- First-quarter North America REIT earnings have largely met our expectations. We expect the economic recovery to gain traction in the second half of 2021 given improved indicators and progress on COVID-19 vaccination rollout.
- We expect the negative ratings bias to ease from 19% and the upgrades-to-downgrades ratio to improve with credit metrics.
- Mergers and acquisitions have gained momentum while access to capital markets remains favorable.
- While we expect sequential improvement through the remainder of 2021, the recovery for seniors housing, discretionary retail, and gateway office sectors could take longer than other property types given the lingering negative impact from secular changes.

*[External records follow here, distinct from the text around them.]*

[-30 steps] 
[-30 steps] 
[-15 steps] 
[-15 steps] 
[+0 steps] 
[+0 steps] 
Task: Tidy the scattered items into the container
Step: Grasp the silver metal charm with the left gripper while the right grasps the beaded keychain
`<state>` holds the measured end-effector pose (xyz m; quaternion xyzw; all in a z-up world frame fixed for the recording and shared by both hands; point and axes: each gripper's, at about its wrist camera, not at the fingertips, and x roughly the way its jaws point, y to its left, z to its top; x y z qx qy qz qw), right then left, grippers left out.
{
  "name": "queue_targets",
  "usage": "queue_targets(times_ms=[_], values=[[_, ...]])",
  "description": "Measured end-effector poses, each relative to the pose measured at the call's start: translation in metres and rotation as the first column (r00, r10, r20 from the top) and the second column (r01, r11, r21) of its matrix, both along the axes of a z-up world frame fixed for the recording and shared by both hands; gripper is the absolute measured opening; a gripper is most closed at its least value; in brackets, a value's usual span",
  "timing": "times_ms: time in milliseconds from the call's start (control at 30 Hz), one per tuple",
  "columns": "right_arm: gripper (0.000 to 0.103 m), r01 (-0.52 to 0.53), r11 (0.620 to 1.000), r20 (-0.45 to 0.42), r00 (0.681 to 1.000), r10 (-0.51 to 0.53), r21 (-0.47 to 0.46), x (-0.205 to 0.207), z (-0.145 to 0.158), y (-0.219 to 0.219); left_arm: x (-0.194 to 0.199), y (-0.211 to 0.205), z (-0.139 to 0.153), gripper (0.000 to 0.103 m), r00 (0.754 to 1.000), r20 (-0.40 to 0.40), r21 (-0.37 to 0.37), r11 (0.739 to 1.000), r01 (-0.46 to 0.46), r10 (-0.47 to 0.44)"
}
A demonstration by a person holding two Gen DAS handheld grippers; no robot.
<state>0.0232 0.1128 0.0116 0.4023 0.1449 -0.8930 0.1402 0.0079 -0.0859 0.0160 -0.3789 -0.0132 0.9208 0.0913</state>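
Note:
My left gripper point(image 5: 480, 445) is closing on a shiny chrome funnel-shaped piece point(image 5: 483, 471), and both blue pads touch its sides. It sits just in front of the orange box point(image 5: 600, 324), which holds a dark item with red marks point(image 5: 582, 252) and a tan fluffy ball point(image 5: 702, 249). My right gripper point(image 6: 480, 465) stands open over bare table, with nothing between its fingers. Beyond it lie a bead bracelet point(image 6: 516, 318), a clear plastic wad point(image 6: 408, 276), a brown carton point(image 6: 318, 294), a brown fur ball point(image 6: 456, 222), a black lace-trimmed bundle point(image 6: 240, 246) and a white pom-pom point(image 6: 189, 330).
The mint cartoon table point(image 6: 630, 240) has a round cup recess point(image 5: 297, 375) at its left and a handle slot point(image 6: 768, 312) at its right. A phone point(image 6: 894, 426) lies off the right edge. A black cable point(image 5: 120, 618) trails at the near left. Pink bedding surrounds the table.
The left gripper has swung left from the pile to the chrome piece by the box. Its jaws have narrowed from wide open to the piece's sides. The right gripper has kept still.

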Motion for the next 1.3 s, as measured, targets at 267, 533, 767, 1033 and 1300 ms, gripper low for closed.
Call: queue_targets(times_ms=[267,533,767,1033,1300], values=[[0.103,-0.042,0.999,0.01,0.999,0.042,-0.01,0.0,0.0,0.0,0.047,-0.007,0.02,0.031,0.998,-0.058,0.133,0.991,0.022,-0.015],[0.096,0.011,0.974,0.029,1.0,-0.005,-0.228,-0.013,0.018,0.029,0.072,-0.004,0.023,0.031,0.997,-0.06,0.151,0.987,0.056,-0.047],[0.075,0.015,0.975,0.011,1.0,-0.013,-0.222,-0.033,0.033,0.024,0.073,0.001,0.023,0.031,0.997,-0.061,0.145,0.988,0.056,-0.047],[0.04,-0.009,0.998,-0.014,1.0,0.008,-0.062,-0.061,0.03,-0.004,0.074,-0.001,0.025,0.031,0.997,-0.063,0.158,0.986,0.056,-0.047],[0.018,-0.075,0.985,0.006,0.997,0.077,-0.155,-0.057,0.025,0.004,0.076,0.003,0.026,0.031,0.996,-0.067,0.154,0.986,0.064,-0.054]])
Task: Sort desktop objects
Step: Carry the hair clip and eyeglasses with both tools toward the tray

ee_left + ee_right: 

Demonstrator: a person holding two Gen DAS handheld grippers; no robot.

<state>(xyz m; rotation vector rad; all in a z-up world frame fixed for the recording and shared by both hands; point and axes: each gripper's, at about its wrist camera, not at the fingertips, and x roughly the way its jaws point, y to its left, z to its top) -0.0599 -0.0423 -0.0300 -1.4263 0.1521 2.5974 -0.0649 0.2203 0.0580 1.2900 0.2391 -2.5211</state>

First-Quarter Earnings Largely Meet Or Exceed Expectations, And We Believe Operating Performance Will Continue To Improve In 2021
While same-property net operating income (NOI) was negative 4% in the first quarter for REITs that we rate, we expect NOI growth to return for most property types in the second quarter of 2021. REIT management teams are generally optimistic about their recovery prospects, many providing positive same-property NOI guidance following a significant decline in fiscal 2020. Rent collections have mostly reached the mid- to high-90% range across most property types, and occupancy rates have largely stabilized. We expect the improving economic outlook and progress in COVID-19 vaccinations to support a robust economic recovery in 2021, although labor market shortages and supply chain constraints could stall the recovery.
Rental housing. Same-property NOI for rated multifamily REITs declined an average of 9.6% in the first quarter (following a 4% decline in full-year 2020). REITs with significant exposure to urban coastal markets underperformed (Equity Residential reported a decline of 17%, AvalonBay Communities Inc. a 14% decline) because of heavy concessions in the third and fourth quarters of 2020. Multifamily REITs in U.S. Sun Belt performed better than their urban peers, relatively flat. Demand for single-family rentals remains strong, driving above-average NOI growth. We recently assigned a 'BBB-' issuer credit rating and stable outlook to Invitation Homes Inc.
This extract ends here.